Output the data below line for line, exactly, up to and including the line where "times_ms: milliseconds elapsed" appears.

-------- DATA EXCERPT --------

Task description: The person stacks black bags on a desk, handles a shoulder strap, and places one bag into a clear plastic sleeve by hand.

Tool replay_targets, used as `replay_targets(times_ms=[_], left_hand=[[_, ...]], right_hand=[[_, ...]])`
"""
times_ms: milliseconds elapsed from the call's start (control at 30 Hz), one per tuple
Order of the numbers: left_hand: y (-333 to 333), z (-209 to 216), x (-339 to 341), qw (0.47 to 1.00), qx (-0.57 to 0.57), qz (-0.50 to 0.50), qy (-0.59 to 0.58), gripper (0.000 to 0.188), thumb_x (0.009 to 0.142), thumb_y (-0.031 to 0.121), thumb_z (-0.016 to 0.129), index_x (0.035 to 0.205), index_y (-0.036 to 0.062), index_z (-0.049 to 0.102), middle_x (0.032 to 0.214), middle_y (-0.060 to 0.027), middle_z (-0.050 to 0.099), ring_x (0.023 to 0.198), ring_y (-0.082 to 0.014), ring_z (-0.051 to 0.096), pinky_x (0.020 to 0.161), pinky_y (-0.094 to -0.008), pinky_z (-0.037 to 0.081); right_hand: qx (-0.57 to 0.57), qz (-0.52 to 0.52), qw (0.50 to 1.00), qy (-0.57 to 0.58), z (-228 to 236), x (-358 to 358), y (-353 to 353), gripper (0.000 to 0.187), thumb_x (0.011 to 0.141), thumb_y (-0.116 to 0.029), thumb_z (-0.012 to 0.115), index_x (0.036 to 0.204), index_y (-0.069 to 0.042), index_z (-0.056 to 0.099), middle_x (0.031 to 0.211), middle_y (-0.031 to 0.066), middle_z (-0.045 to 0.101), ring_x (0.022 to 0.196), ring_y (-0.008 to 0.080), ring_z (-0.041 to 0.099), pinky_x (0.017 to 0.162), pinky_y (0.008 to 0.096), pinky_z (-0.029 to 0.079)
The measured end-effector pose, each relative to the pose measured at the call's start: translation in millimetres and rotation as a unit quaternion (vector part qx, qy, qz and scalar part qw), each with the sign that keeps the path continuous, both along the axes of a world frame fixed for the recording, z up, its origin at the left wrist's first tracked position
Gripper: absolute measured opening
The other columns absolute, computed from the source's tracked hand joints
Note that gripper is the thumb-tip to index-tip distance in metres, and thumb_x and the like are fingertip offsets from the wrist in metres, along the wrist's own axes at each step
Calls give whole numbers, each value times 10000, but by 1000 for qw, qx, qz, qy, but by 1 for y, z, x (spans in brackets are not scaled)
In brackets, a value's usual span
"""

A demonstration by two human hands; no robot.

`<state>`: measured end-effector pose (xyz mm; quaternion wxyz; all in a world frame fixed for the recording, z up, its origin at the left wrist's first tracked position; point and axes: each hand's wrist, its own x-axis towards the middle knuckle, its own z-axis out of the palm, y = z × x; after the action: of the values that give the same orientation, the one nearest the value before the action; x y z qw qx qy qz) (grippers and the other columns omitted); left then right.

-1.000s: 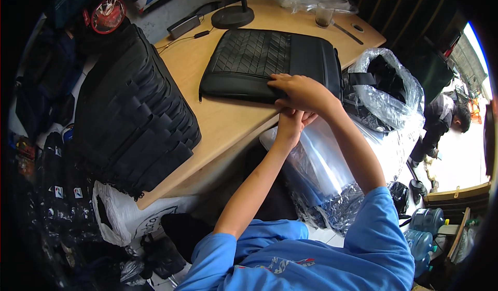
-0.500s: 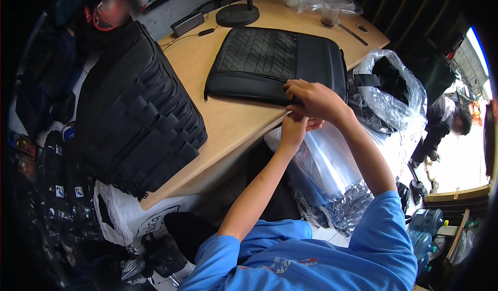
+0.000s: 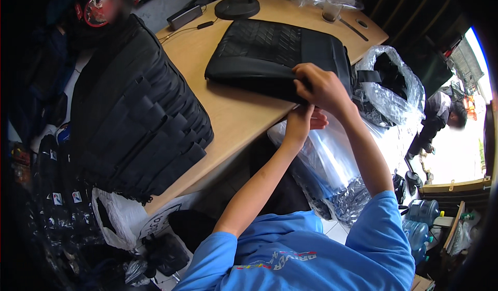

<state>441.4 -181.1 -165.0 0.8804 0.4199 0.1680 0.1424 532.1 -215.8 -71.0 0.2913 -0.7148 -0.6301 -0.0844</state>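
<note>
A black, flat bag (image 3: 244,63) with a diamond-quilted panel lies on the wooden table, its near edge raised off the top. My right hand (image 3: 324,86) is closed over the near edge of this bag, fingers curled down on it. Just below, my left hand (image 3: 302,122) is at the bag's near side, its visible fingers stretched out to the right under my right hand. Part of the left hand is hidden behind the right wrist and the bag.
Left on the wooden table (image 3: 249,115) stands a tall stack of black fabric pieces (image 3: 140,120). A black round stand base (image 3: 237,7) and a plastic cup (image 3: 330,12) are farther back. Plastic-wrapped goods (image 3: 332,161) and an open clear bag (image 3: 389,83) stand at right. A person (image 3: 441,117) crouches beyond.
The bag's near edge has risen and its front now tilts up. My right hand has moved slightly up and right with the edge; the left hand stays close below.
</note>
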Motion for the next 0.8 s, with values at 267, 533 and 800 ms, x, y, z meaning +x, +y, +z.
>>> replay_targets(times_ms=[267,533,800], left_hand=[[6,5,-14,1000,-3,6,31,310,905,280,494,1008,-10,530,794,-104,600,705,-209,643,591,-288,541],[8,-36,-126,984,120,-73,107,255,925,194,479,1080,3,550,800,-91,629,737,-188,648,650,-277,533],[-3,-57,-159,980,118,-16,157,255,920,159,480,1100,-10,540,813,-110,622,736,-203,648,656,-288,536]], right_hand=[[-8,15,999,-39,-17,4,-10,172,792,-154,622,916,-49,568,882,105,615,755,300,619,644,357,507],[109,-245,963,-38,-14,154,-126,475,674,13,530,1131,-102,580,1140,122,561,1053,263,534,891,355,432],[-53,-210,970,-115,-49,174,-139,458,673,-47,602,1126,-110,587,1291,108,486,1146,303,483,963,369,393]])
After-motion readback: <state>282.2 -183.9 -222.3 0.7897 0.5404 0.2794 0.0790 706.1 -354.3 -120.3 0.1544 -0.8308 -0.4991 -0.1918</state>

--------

## ANSWER SPACE
Task description: The person stacks black bags on a desk, handles a shoulder strap, and places one bag into a clear plastic sleeve by hand.

Tool replay_targets, used as `replay_targets(times_ms=[_], left_hand=[[_, ...]], right_hand=[[_, ...]])`
"""
times_ms: milliseconds elapsed from the call's start (control at 30 Hz), one per tuple

No further output is needed for this exercise.